A rise in companies fleeing the UK stock market is another blow to London’s status as Europe’s top financial centre, adding to the gloom around a lack of initial public offerings.
US-based tech investor Allied Minds Plc said Wednesday it wants to delist from the London Stock Exchange, blaming its exit on the “prohibitively high” cost of maintaining a premium listing. Mining giant BHP Group earlier this year scrapped its top-tier quotation in the UK in favour of a primary listing in Australia, giving up its place in Britain’s blue-chip FTSE 100 index.
The exits are hampering efforts to boost London’s cachet as a global financial nexus and a premier listing venue. The government has been working especially hard to court startups and tech companies, doling out tax breaks and easing the path to public markets. But since the Brexit vote in 2016, the UK has been plagued by slowing IPO activity, high-profile flops and political turmoil.

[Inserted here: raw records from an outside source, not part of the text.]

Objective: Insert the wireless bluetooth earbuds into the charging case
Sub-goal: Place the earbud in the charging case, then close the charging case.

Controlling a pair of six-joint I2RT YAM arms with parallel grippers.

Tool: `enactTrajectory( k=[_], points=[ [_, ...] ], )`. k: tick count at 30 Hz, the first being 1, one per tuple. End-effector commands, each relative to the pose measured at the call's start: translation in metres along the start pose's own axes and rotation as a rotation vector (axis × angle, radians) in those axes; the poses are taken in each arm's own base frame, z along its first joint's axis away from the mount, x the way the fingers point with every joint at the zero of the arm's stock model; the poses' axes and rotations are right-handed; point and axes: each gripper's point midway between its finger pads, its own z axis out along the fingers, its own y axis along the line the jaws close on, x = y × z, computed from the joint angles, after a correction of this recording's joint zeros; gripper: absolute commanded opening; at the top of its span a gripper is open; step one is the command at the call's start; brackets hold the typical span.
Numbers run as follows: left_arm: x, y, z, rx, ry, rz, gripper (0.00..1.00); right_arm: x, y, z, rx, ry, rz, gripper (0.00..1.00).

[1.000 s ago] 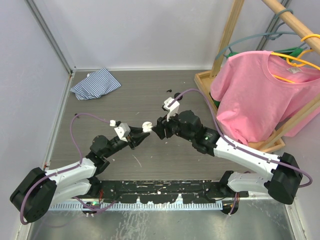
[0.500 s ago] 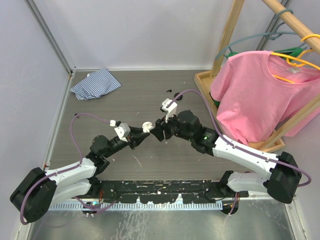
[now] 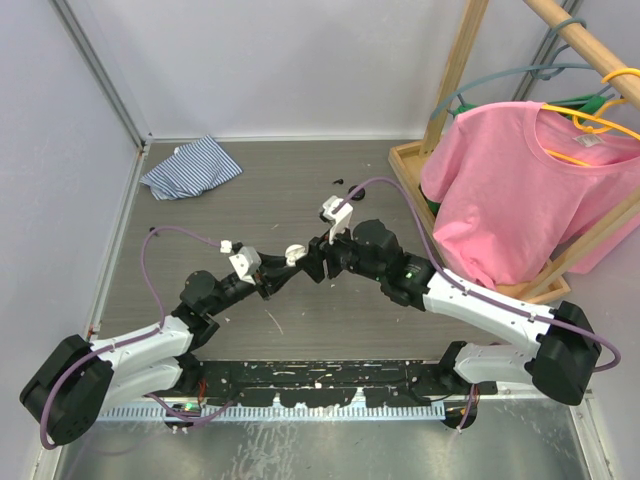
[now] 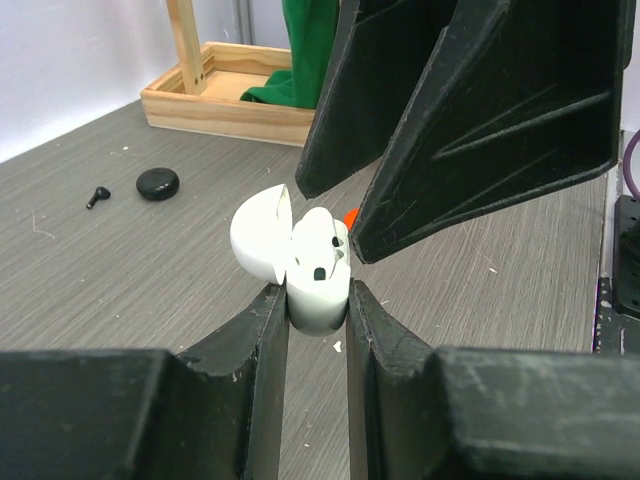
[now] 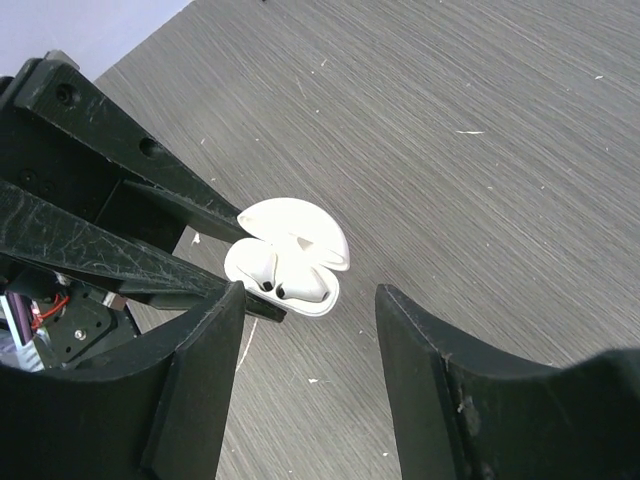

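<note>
My left gripper is shut on the white charging case and holds it above the table with its lid open. In the right wrist view the case has two white earbuds seated in it. My right gripper is open and empty, its fingers hanging just over the case. In the top view the two grippers meet mid-table, left and right, with the case between them. A small orange bit shows beside the case; I cannot tell what it is.
A black round case and a loose black earbud lie on the table further back. A wooden rack base holds a pink shirt at the right. A striped cloth lies at the back left.
My right gripper has moved left, closing in over the case. The left gripper and the case have stayed almost still.
</note>
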Motion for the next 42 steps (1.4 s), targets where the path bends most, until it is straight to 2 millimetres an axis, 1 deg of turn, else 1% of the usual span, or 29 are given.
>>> enactTrajectory(
  k=[1, 6, 12, 18, 23, 28, 35, 37, 39, 42],
  points=[
    [-0.031, -0.002, 0.006, 0.022, -0.096, 0.033, 0.0, -0.046, 0.012, -0.002, -0.029, -0.128, 0.021, 0.61],
    [-0.031, -0.003, 0.007, 0.029, -0.096, 0.034, 0.0, -0.048, 0.012, -0.004, -0.028, -0.126, 0.022, 0.64],
    [-0.031, -0.006, 0.006, 0.046, -0.095, 0.034, 0.0, -0.049, 0.012, -0.013, -0.042, -0.109, -0.012, 0.71],
    [-0.032, -0.014, 0.007, 0.091, -0.094, 0.037, 0.0, -0.052, 0.022, -0.018, -0.197, -0.065, 0.001, 0.73],
    [-0.033, -0.02, 0.007, 0.127, -0.099, 0.039, 0.0, -0.052, 0.026, -0.019, -0.281, -0.046, 0.023, 0.75],
    [-0.035, -0.026, 0.006, 0.16, -0.107, 0.037, 0.0, -0.044, 0.029, -0.012, -0.342, -0.009, 0.047, 0.75],
    [-0.037, -0.029, 0.005, 0.175, -0.113, 0.042, 0.0, -0.025, 0.032, 0.001, -0.41, 0.068, 0.085, 0.76],
    [-0.036, -0.028, 0.006, 0.168, -0.109, 0.039, 0.0, -0.021, 0.035, 0.001, -0.436, 0.081, 0.089, 0.75],
    [-0.034, -0.023, 0.008, 0.144, -0.099, 0.029, 0.0, -0.022, 0.039, -0.001, -0.459, 0.079, 0.085, 0.75],
    [-0.031, -0.021, 0.01, 0.138, -0.074, 0.012, 0.0, -0.022, 0.042, -0.006, -0.487, 0.077, 0.081, 0.74]
  ],
)
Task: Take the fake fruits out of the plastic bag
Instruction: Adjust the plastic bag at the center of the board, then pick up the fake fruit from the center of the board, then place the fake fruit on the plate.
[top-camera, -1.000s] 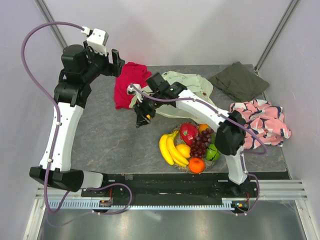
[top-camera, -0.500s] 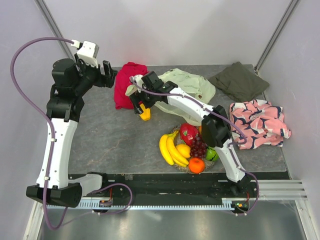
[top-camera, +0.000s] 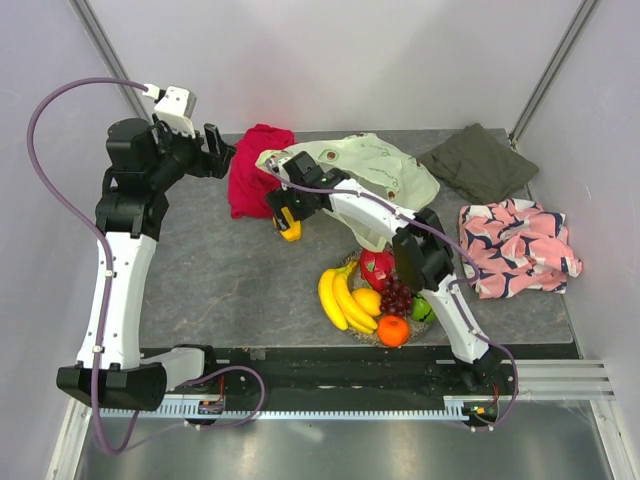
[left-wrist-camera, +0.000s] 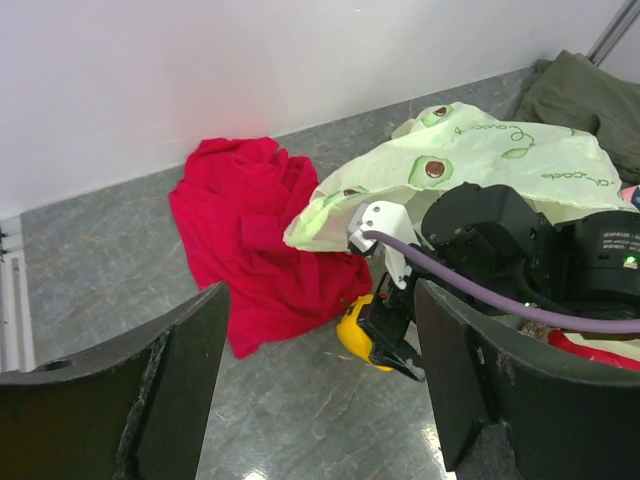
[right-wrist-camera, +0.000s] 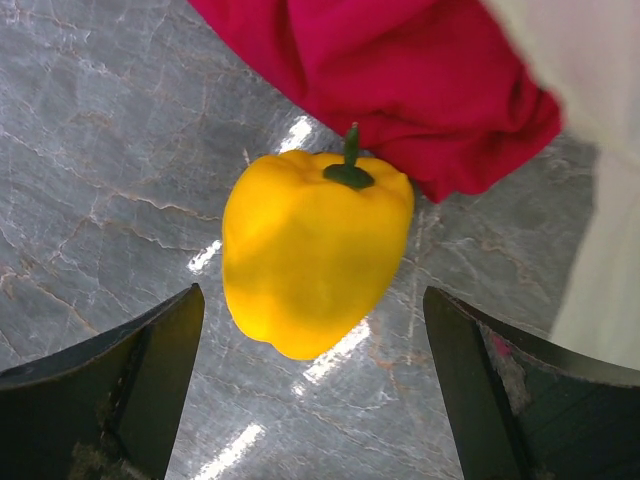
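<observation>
The pale yellow-green plastic bag (top-camera: 375, 168), printed with avocados, lies crumpled at the back of the table and drapes over my right wrist; it also shows in the left wrist view (left-wrist-camera: 480, 160). A glossy yellow bell pepper (right-wrist-camera: 315, 250) lies on the table beside the red cloth (right-wrist-camera: 400, 70). My right gripper (right-wrist-camera: 312, 300) is open, its fingers standing apart on either side of the pepper (top-camera: 290, 229) without touching it. My left gripper (left-wrist-camera: 322, 300) is open and empty, held high at the back left (top-camera: 220, 155), facing the pepper (left-wrist-camera: 360, 335).
A round dish (top-camera: 349, 264) near the front holds bananas (top-camera: 340, 300), a dragon fruit (top-camera: 377, 268), grapes (top-camera: 398, 292), an orange (top-camera: 393, 330), a lemon and a green fruit. An olive cloth (top-camera: 480, 160) and a pink patterned cloth (top-camera: 520, 245) lie at the right.
My right gripper moved toward the back left to the pepper beside the red cloth. The bag spread out over my right arm. My left arm swung back and left.
</observation>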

“There’s no denying that Brexit made the admin and expense side of a London listing more of a problem,” said Sophie Lund-Yates, lead equity analyst at Hargreaves Lansdown Plc. “While the UK would love to rebrand itself as a haven for fast-growing, stimulating tech stories in particular, we are some way from that happening.”
Irish discount airline Ryanair Holdings Plc last November became the first major company to blame its departure from the London Stock Exchange on Brexit. And commercial landlord Hammerson Plc and warehouse operator Segro Plc sought secondary listings on continental European exchanges to maintain access to the wider market.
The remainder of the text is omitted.